**YOUR INSTRUCTIONS**
Everything from the line with "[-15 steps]" to the line with "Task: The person" in the listing below, both lines included, needs to be copied exactly, apart from the pictures.

**GIVEN DATA**
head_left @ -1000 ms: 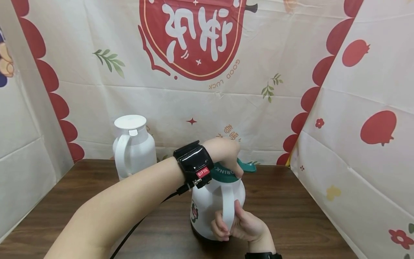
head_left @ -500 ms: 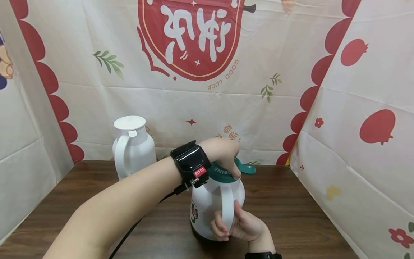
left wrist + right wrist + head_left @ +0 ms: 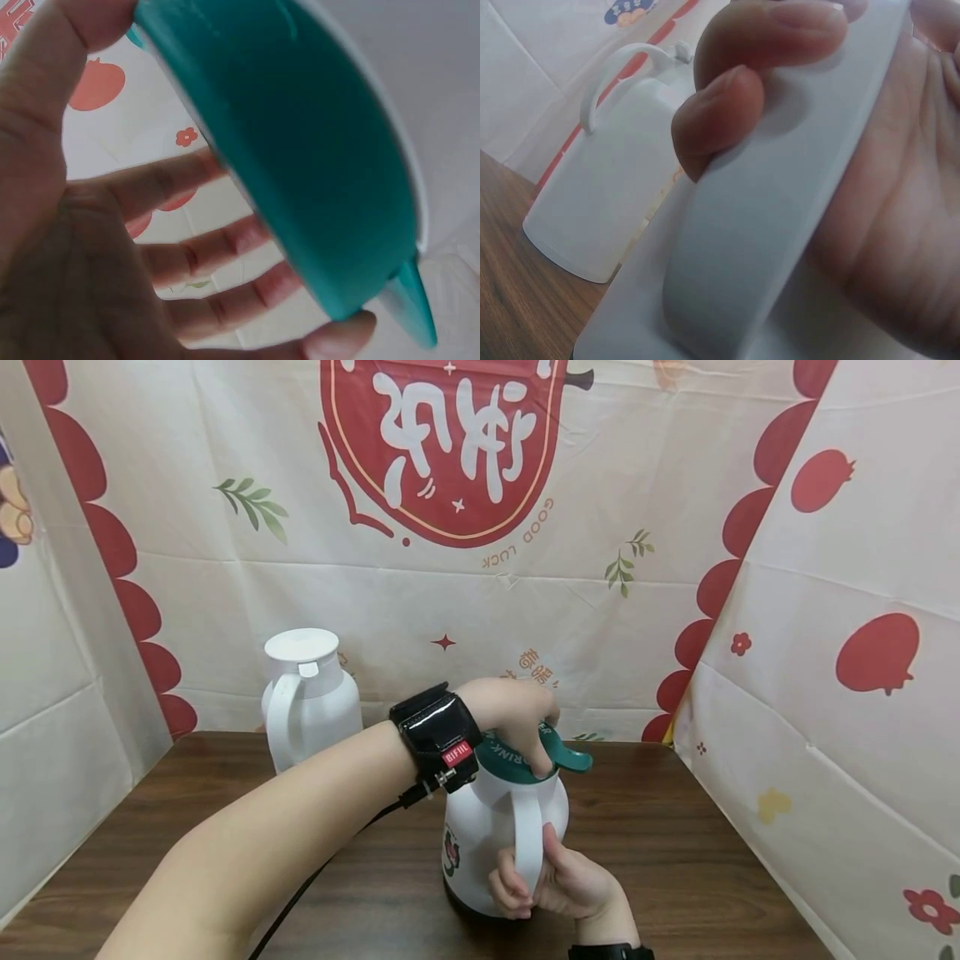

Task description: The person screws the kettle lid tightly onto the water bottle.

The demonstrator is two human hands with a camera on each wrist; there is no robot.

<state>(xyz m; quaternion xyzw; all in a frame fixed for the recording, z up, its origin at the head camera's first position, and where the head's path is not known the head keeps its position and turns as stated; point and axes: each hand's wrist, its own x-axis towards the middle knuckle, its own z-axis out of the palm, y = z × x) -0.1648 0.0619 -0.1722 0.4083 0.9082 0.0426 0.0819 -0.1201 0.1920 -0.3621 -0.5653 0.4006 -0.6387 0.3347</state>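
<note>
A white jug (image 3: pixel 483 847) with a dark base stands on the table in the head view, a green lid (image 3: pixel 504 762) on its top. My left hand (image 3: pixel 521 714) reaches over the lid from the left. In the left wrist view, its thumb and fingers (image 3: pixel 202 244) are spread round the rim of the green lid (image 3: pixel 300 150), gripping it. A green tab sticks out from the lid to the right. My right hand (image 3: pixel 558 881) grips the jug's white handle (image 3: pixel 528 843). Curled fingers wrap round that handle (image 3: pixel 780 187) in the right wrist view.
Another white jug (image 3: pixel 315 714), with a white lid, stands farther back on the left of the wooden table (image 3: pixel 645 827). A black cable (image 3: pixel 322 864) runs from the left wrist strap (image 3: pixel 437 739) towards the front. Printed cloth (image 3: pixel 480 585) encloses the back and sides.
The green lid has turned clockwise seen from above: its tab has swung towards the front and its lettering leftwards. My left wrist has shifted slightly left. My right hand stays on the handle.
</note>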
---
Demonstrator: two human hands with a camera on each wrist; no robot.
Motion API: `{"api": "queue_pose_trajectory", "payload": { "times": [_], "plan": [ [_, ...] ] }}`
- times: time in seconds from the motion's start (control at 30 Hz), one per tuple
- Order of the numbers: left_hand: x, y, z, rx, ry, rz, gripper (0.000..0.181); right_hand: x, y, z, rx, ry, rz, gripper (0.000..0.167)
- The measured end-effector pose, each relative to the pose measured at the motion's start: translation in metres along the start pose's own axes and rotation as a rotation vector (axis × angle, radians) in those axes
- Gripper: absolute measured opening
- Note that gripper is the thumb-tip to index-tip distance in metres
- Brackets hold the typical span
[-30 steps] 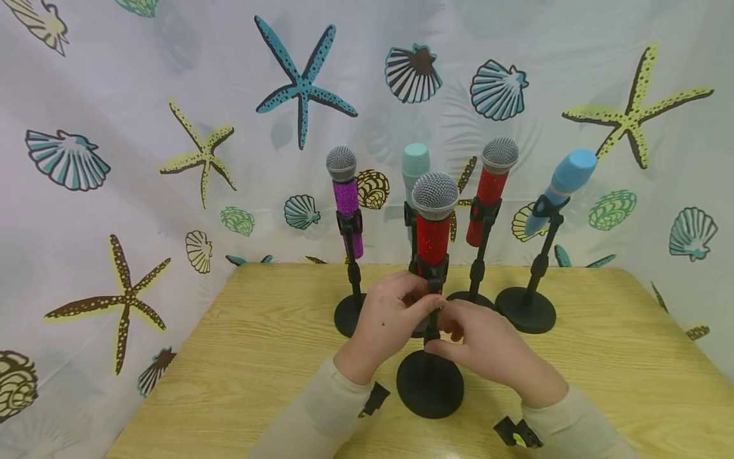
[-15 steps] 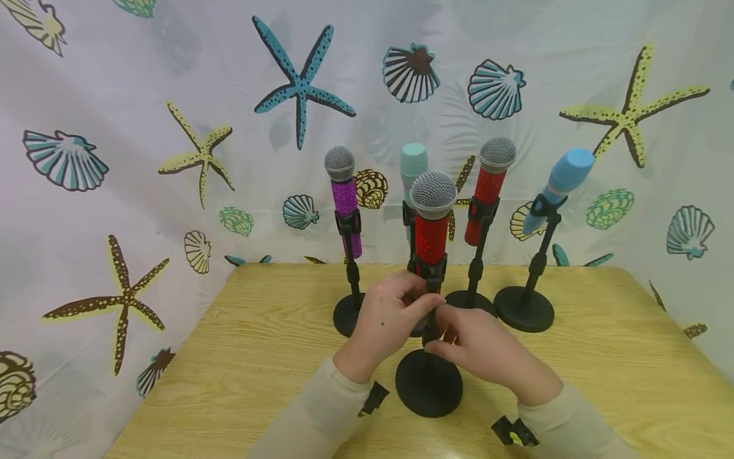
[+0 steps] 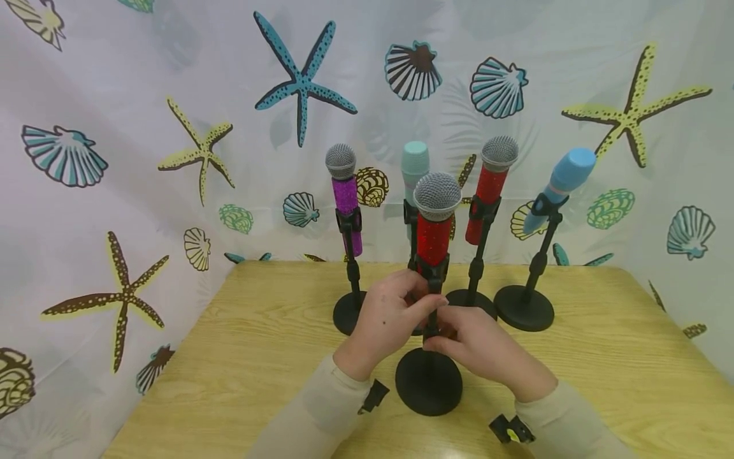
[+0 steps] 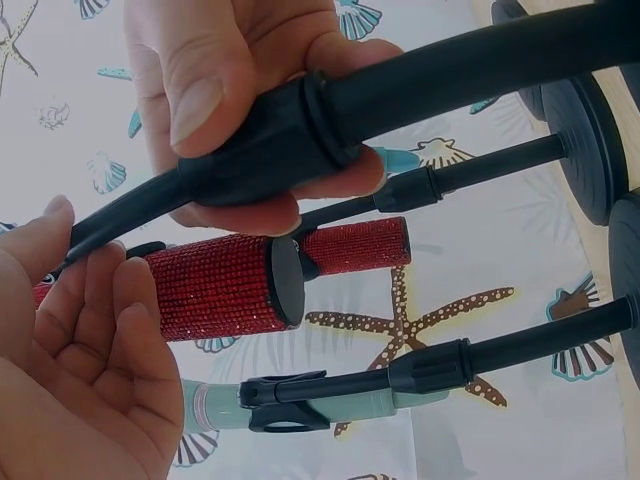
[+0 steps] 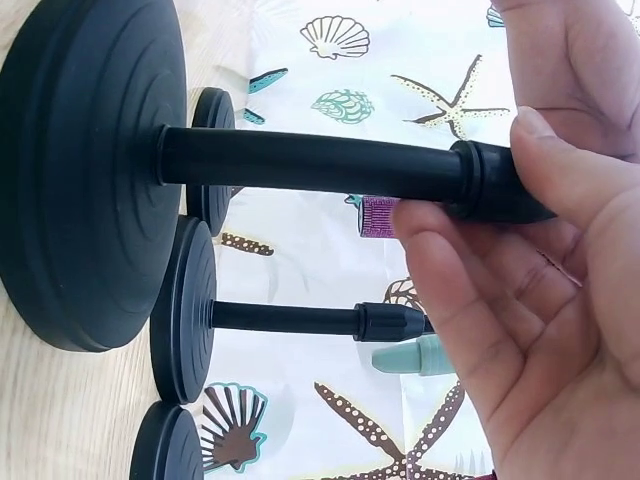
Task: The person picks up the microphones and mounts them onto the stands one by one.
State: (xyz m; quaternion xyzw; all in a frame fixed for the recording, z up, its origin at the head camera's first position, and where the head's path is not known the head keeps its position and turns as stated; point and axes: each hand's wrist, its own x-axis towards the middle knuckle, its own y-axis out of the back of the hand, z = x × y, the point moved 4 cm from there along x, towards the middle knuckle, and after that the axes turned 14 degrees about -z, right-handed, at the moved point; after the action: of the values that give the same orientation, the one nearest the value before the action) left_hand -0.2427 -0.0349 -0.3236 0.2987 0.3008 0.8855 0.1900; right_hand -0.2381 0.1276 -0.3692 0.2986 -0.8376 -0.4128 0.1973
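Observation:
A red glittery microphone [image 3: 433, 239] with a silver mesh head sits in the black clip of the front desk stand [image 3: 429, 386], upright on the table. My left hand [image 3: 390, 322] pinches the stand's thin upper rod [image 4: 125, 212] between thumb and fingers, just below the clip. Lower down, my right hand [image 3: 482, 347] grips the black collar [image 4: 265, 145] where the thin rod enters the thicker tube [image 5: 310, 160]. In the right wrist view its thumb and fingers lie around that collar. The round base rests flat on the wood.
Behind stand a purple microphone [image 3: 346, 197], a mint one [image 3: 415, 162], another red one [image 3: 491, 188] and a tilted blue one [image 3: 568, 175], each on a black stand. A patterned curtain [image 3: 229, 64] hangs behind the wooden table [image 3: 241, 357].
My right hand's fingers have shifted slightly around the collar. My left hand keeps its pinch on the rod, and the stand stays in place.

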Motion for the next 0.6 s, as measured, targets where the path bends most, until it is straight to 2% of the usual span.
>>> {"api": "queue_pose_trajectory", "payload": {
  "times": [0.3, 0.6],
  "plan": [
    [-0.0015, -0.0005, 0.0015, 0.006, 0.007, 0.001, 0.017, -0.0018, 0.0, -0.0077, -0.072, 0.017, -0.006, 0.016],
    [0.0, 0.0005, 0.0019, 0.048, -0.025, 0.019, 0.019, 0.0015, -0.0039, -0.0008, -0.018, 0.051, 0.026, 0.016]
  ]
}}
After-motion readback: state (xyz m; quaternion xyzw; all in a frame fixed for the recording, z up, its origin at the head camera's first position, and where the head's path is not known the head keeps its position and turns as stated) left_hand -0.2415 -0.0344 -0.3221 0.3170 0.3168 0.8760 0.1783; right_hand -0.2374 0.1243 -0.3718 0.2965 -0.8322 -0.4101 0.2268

**YOUR RESPONSE**
[-15 steps] 
[+0 steps] 
[+0 steps] 
[+0 steps] 
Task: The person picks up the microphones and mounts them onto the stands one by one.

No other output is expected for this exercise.